Why total cost matters

Many tools only consider core pricing, but that's misleading:

  • e2 (cost-optimised): $0.00527/core/hr, $0.00071/GB/hr
  • c2d (compute-optimised): $0.00670/core/hr, $0.00090/GB/hr

If you only looked at core pricing, c2d looks 27% more expensive. But for a 4 vCPU + 16GB instance:

  • e2 spot: $0.78/day
  • c2d spot: $0.99/day ← 1.3x more expensive!

The RAM pricing amplifies the difference.

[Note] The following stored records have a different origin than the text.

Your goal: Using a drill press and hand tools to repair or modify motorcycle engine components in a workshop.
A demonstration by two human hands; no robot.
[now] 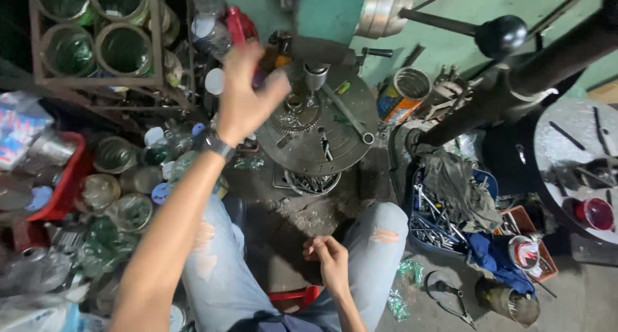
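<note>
Red shows above the left hand: the red-handled tool sticks up just past the fingertips, its long side pointing up and away. The fingers are curled around it near the back left edge of the round metal plate, but the hand is blurred, so how firm the hold is cannot be told. The right hand is far off, low between the knees, loosely closed; whether it holds anything cannot be told. The left hand is the nearer one.

A toothed metal gear lies flat on the round drill table, under the spindle.
</note>
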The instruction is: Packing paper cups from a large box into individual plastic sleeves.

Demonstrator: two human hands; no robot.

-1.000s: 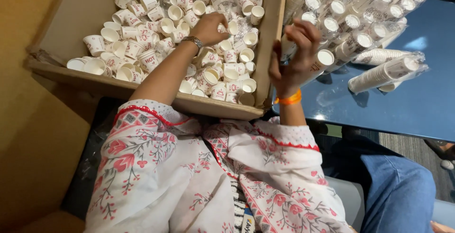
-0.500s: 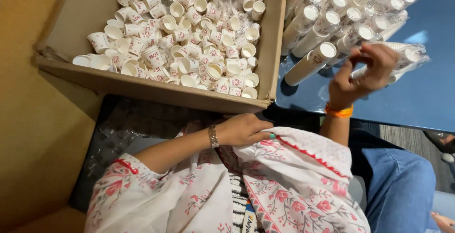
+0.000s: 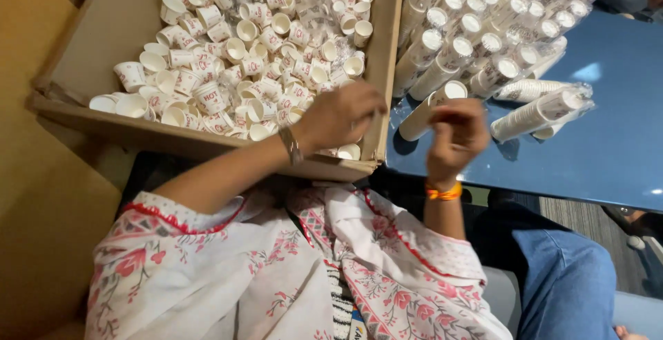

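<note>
A big cardboard box (image 3: 207,145) holds several loose small white paper cups (image 3: 262,43) with red print. My left hand (image 3: 338,115) reaches into the box's near right corner with its fingers curled over the cups; what lies under them is hidden. It wears a metal bracelet (image 3: 293,145). My right hand (image 3: 456,133), with an orange band (image 3: 443,191) on the wrist, is closed in a fist above the near edge of the blue table (image 3: 608,139), just in front of a stacked sleeve of cups (image 3: 442,98).
Several clear-wrapped sleeves of stacked cups (image 3: 483,36) lie side by side on the blue table, right of the box. One more sleeve (image 3: 539,115) lies apart, nearer the right hand. A leg in blue jeans (image 3: 566,285) is at the lower right.
My left hand rose from my lap into the box's near right corner. My right hand left the wrapped sleeve on the right and moved left and closer, closing into a fist.
</note>
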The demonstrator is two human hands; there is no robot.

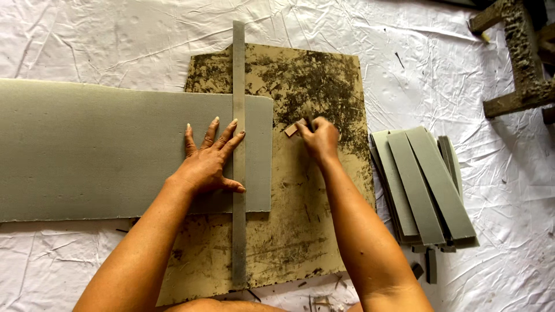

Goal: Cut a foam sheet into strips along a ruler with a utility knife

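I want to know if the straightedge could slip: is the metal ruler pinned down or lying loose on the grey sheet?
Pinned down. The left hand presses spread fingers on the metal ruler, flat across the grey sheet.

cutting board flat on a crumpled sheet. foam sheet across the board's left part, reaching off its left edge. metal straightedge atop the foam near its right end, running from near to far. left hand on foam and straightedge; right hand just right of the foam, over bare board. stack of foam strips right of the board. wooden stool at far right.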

gkecc catches this by calculating total cost, not just core cost.

Example output

apiVersion: cloud.google.com/v1
kind: ComputeClass
metadata:
  name: cost-optimised-europe-north1
spec:
  description: "Cost-optimised AMD64 for europe-north1"
  whenUnsatisfiable: ScaleUpAnyway
  nodePoolAutoCreation:
    enabled: true
    nodeLabels:
      workload: "core"
      env: "production"
  priorities:
  - machineFamily: t2d  # $0.46/day (spot, 4vCPU+16GB, cheapest)
    spot: true
  - machineFamily: m3  # $0.53/day (spot, 4vCPU+16GB, 1.1x)
    spot: true
  # ... more spot instances ...
  - machineFamily: n2d  # $2.62/day (on-demand, 4vCPU+16GB, 5.7x)
    spot: false
  - machineFamily: g2  # $2.72/day (on-demand, 4vCPU+16GB, 5.9x)
    spot: false
  # ... more on-demand as fallbacks ...

Options

usage: gkecc [-h] [--max-cost DOLLARS] [--vcpus N] [--ram GB]
             [--arch {amd64,arm}] [--node-label KEY=VALUE] [-o FILE]
             [region]

positional arguments:
  region                 GCP region (default: europe-north1)

options:
  --max-cost DOLLARS     Maximum daily cost in USD (default: no limit)
  --vcpus N              Number of vCPUs for cost calculation (default: 4)
  --ram GB               RAM in GB for cost calculation (default: 16)
  --arch {amd64,arm}     CPU architecture to include (default: amd64)
  --node-label KEY=VALUE Node labels to apply (can be specified multiple times or comma-separated)
  --refresh              Refresh pricing cache from API (ignore cached data)
  --verbose              Show debug logs
  --format {table,computeclass}  Output format (default: computeclass)
  -o, --output FILE      Output YAML file (default: stdout)

Why interleaving matters

Traditional approach: "All spot first, then all on-demand"

  • ❌ Some spot instances are more expensive than some on-demand options
  • ❌ You might miss cheaper on-demand alternatives

gkecc approach: "Cheapest first, regardless of type"

  • ✅ n2d on-demand ($2.62/day) comes before z3 spot ($2.74/day)
  • ✅ Optimal cost-per-availability ratio

License

MIT

Contributing

PRs welcome! This tool is designed to be simple and focused on cost optimisation.